Jamais elle ne chercha à rencontrer Gide ou Proust alors qu'ils avaient des amis communs, dont la comtesse de Noailles qui lui apporta le soutien de son amitié. Pourtant, elle avait une grande affection pour Jean Cocteau, de vingt-sept ans son cadet.Vers la fin de sa vie, elle se retira en province où elle mourut en 1937. Elle évita de fréquenter sa compatriote Natalie Barney qui heurtait son sens de la bienséance. Elle la considérait comme quelque chose de consternant.

 

Natalie Barney 

Sans aucun sentiment apparent de culpabilité ou de pudeur, elle affichait son homosexualité. Elle était née en 1876 dans l’Ohio et avait fait ses études à Fontainebleau aux Ruches où avait séjourné quelques années plus tôt une jeune Anglaise qui, sous le pseudonyme d’Olivia, titre même de son roman, avait raconté sa passion adolescente pour l’un de ses professeurs Mademoiselle Julie. 

 

Elle avait déjà fait plusieurs séjours à Paris quand elle décida, en 1902, d'y vivre définitivement. Trois ans plus tard elle s'installa au 30 rue Jacob où elle demeura jusqu’en 1972. Elle y tint salon et pendant des décennies elle y reçut les personnalités les plus en vue du monde des lettres et des arts.

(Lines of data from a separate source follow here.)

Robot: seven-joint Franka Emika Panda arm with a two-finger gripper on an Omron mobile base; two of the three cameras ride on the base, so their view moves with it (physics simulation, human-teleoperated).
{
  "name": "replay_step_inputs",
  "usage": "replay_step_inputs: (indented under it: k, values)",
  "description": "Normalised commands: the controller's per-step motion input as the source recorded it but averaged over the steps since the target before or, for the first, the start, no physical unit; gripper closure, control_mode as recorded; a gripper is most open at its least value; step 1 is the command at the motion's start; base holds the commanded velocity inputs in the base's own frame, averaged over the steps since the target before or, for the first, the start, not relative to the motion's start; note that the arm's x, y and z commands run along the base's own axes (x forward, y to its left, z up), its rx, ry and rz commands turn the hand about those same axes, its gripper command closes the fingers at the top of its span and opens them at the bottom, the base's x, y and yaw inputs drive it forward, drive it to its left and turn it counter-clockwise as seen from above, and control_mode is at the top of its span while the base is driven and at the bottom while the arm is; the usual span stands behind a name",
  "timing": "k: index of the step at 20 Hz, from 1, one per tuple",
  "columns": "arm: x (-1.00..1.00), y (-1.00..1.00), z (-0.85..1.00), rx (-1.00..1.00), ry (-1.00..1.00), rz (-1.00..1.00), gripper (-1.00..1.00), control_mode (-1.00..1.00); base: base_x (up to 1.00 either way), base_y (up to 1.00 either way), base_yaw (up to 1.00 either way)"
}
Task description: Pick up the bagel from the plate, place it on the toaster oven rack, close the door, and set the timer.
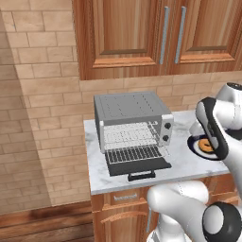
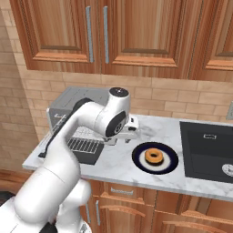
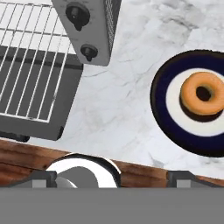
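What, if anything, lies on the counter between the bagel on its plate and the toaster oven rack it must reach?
Nothing visible does. The bagel lies on the plate, and only bare marble counter separates it from the open door and the toaster oven rack. The open gripper hangs above that gap.

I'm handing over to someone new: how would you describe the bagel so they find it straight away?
Start at the grey toaster oven on the marble counter, with its door folded down. Between it and the black stovetop sits a round dark plate with a white ring. The bagel is the small golden-brown ring lying on it, the only food there.
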Motion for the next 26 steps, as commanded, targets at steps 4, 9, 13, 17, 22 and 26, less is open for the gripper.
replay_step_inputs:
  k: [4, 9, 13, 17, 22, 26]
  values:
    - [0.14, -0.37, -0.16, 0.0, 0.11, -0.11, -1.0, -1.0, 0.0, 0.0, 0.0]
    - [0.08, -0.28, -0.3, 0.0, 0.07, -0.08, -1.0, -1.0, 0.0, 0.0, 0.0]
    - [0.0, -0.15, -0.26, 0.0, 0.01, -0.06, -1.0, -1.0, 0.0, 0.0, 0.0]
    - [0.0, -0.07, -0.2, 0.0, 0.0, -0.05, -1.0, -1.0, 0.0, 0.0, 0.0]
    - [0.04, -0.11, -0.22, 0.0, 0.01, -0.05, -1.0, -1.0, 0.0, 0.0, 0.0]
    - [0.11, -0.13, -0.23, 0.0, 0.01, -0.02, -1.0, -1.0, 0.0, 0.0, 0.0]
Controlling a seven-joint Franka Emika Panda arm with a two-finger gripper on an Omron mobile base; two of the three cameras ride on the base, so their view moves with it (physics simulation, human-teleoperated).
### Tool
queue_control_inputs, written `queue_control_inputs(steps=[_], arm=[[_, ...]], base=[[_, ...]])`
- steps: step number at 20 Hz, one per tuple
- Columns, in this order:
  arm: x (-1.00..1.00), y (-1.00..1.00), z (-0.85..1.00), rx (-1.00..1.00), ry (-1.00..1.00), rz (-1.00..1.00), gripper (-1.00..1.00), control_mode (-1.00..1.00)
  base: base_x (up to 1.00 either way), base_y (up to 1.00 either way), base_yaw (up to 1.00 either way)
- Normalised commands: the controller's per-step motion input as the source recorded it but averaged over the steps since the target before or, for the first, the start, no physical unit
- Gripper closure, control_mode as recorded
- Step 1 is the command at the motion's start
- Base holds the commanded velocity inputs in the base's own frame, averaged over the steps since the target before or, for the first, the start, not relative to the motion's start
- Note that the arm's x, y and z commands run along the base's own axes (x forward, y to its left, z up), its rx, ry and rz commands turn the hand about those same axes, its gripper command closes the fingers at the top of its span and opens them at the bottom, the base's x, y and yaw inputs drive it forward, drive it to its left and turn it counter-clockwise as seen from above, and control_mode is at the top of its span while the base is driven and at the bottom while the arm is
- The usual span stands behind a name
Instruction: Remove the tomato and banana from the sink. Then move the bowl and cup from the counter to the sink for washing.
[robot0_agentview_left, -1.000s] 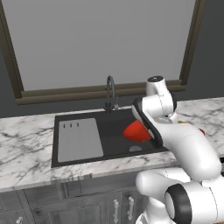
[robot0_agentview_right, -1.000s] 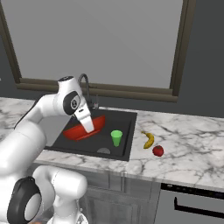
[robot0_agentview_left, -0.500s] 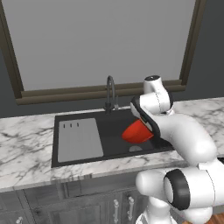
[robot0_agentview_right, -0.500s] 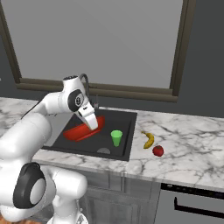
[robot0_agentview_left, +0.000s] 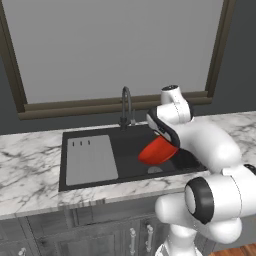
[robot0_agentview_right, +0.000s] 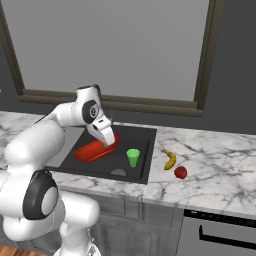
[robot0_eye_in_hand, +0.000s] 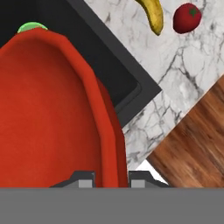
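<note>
My gripper is shut on the rim of the wide red bowl, which it holds tilted over the black sink. From the left base view the bowl hangs above the basin, just under the hand. In the hand view the bowl's rim runs up between my fingertips. The green cup stands upright in the basin's right part, and its rim peeks past the bowl. The banana and tomato lie on the counter right of the sink.
A grey ribbed drainboard fills the sink's left part, and a dark curved faucet stands behind the basin. A window sill runs along the back wall. Wood floor shows beyond the counter's front edge.
The arm's elbow and upper links have swung, while the hand and the gripped bowl stay almost where they were over the basin.
</note>
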Motion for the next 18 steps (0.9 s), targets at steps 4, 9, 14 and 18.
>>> queue_control_inputs(steps=[4,9,14,18], arm=[[0.18,0.04,-0.09,0.00,0.07,0.03,1.00,-1.00],[0.22,0.01,-0.07,0.00,0.05,0.02,1.00,-1.00],[0.25,0.01,-0.06,0.00,0.07,0.02,1.00,-1.00],[0.24,0.04,-0.10,0.00,0.08,0.02,1.00,-1.00]], base=[[0.00,0.00,0.00],[0.00,0.00,0.00],[0.00,0.00,0.00],[0.00,0.00,0.00]])
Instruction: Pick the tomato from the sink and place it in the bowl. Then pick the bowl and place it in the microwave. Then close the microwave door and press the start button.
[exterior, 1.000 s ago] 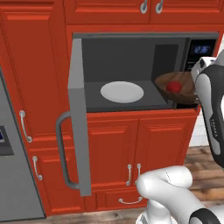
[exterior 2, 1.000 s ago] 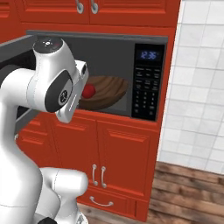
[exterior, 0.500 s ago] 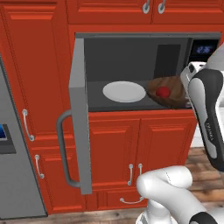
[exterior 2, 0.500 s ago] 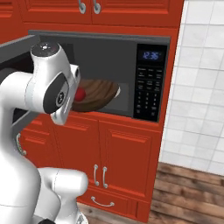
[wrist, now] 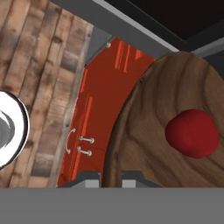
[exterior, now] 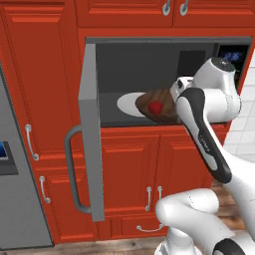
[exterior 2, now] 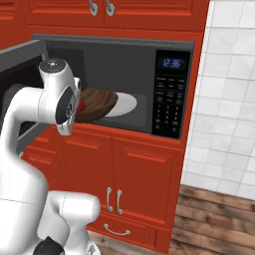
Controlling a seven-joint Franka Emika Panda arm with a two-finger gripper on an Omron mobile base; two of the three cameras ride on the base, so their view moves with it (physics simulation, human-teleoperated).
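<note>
The microwave [exterior: 164, 43] [exterior 2: 114, 44] stands open among red cabinets. At the mouth of its dark cavity is the brown wood-grain bowl [exterior: 160, 101] [exterior 2: 98, 102] [wrist: 166, 109], lapping over a flat white plate [exterior: 126, 104] [exterior 2: 127, 103]. The red tomato [exterior: 156, 107] [exterior 2: 81, 105] [wrist: 191, 133] lies inside the bowl. My gripper [wrist: 110, 180] is shut on the bowl's near rim, one fingertip on each side of it. The microwave door [exterior: 90, 124] [exterior 2: 21, 56] is swung out to the left, edge-on, with its curved bar handle [exterior: 71, 172].
The black keypad [exterior 2: 167, 102] with a blue display sits on the microwave's right side. A grey appliance [exterior: 11, 169] stands at the far left. Red cabinet doors [exterior 2: 144, 184] lie below, a white tiled wall [exterior 2: 229, 99] to the right, and wood floor [exterior 2: 219, 214] beneath.
The arm has carried the bowl with the tomato leftward along the microwave opening, from its right end to over the white plate. The gripper's hold has stayed the same.
</note>
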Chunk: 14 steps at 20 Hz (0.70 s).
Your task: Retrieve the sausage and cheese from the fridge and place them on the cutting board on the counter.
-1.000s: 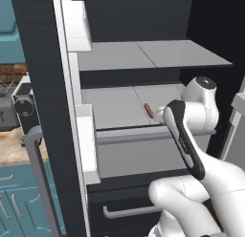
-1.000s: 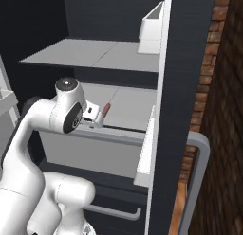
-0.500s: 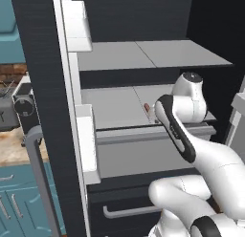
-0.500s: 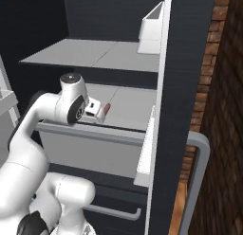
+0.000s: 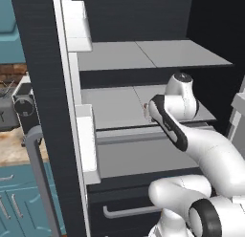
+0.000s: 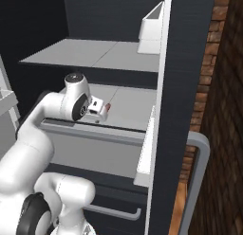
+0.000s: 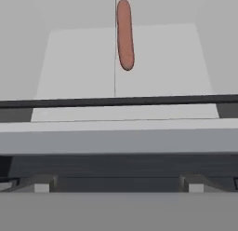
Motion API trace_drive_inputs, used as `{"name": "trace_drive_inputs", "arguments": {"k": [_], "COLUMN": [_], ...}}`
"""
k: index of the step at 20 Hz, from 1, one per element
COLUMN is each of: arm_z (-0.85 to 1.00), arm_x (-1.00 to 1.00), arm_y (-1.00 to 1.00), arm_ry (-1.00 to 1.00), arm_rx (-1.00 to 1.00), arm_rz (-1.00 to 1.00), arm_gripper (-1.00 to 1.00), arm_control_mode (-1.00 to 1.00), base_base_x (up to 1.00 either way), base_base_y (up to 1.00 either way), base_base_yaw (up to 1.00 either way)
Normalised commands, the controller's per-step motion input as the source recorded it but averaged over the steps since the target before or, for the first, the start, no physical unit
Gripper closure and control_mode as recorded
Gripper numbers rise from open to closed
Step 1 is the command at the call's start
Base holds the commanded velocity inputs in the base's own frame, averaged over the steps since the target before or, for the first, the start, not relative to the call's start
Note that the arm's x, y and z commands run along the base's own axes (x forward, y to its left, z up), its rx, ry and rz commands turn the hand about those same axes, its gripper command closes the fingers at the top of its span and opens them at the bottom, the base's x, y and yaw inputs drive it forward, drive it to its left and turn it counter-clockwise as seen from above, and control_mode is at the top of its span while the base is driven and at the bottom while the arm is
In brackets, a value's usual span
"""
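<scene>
The sausage (image 7: 124,34) is a slim reddish-brown link lying on the pale grey middle shelf (image 5: 115,104) of the open black fridge (image 5: 43,88). In the right base view its end (image 6: 109,106) peeks out just past my hand. My gripper (image 7: 116,183) hovers at the shelf's front edge, a short way from the sausage and pointing at it. It is open, with its fingertips (image 7: 39,183) far apart and nothing between them. The hand (image 6: 97,111) is level with the shelf lip. The cheese and the cutting board are out of view. A strip of the beige counter (image 5: 9,152) shows at far left.
An upper shelf (image 5: 143,54) hangs close above my arm. White door bins (image 5: 79,21) (image 6: 152,28) jut from the open doors on both sides. A pale drawer front (image 5: 139,157) lies below the shelf. A brick wall (image 6: 223,111) stands at the right.
The arm has reached farther into the fridge along the middle shelf, bringing the hand closer to the sausage. The sausage has not moved.
</scene>
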Motion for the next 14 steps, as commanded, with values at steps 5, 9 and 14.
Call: {"name": "trace_drive_inputs", "arguments": {"k": [5, 9, 14], "arm_z": [-0.04, -0.04, -0.05], "arm_x": [0.39, 0.38, 0.31], "arm_y": [-0.05, -0.01, 0.00], "arm_ry": [0.00, 0.00, 0.00], "arm_rx": [0.00, 0.00, 0.00], "arm_rz": [0.00, 0.00, 0.00], "arm_gripper": [-1.00, -1.00, -1.00], "arm_control_mode": [-1.00, -1.00, -1.00], "base_base_x": [0.00, 0.00, 0.00], "base_base_y": [0.00, 0.00, 0.00], "base_base_yaw": [0.00, 0.00, 0.00]}}
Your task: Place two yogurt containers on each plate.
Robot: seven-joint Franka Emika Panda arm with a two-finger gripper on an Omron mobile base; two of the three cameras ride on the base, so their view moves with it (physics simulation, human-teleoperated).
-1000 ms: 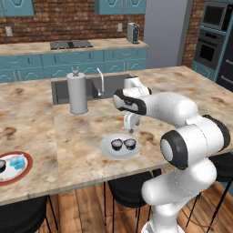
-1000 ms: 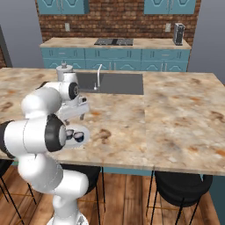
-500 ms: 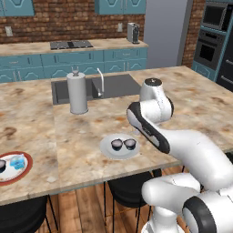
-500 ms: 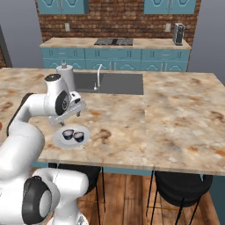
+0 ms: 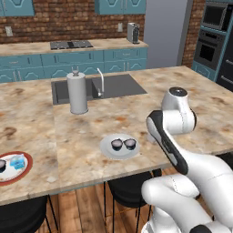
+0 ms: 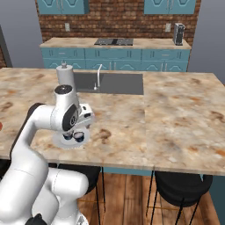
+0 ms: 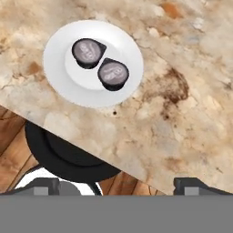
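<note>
Hand view: marble island counter (image 7: 182, 113), brick-walled kitchen; hand (image 7: 116, 186) fingers spread, gripping nothing

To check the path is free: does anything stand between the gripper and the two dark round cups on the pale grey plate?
Nothing visible does: the open gripper looks straight at the dark round cups on the pale grey plate, over bare marble counter.

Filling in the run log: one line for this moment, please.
grey plate: two dark cups | red-rimmed plate: dark cup, blue box | gripper: open, empty, above counter
</note>
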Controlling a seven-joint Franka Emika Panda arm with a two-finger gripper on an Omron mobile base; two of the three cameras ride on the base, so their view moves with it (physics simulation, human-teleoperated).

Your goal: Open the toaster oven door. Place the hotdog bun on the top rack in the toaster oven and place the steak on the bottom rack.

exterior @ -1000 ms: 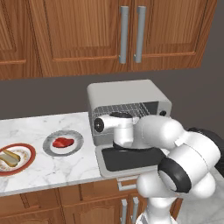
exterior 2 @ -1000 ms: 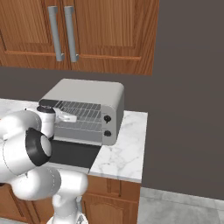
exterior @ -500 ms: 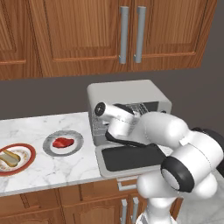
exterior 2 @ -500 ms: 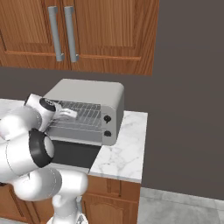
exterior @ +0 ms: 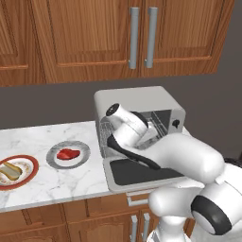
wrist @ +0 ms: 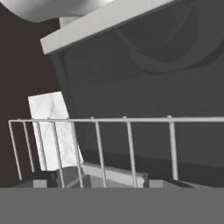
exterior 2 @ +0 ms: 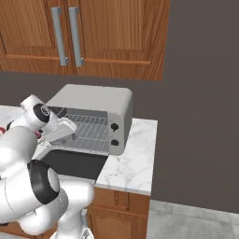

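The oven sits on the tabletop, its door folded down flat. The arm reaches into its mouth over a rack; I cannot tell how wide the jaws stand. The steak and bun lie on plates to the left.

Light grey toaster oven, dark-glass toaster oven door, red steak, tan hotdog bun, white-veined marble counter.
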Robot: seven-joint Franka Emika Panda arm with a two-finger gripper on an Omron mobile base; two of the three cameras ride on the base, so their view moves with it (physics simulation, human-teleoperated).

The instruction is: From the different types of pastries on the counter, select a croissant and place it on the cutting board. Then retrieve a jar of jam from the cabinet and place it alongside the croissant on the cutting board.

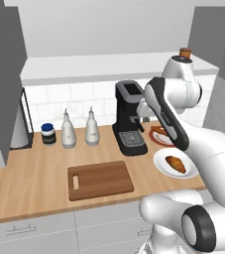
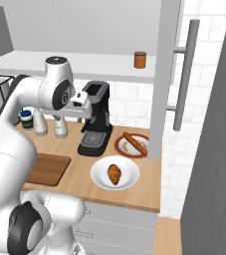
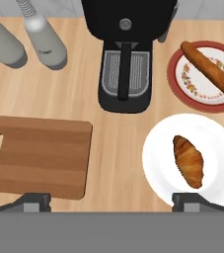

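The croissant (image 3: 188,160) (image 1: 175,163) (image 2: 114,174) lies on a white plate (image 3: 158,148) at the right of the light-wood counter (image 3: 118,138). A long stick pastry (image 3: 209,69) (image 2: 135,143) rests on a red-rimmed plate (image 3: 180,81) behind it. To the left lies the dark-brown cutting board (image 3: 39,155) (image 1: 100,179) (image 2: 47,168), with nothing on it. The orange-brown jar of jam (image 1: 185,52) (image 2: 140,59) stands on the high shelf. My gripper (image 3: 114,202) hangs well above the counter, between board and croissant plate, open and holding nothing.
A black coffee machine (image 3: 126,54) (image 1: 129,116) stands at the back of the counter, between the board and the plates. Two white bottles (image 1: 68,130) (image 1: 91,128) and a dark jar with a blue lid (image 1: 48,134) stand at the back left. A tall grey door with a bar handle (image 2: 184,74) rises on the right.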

Natalie avait une personnalité chaleureuse, ouverte. 

 

Le Tout Paris qui se pressait à ses réceptions ne semblait pas jeter l'opprobre sur les amours tumultueuses de leur hôtesse avec les plus jolies femmes de la capitale. mais elle était fort redoutée des maris dont les épouses étaient séduisantesAux Etats-Unis, elle avait déjà eu quelques liaisons féminines mais Paris fut le début de sa carrière de grande amoureuse.

 

De sa liaison passionnée avec Natalie, Liane de Pougy, la célèbre courtisane tira un roman à clefs. Renée Vivien qui l’aima désespérément, lui consacra de très nombreux poèmes, mais elle finit par rompre, lassée des infidélités de la redoutable séductrice. En 1914, l'Amazone s’éprit de Romaine Brook et leur liaison dura 40 ans mais cette fois encore les errances de l'incorrigible séductrice eurent raison de la patience de son amie.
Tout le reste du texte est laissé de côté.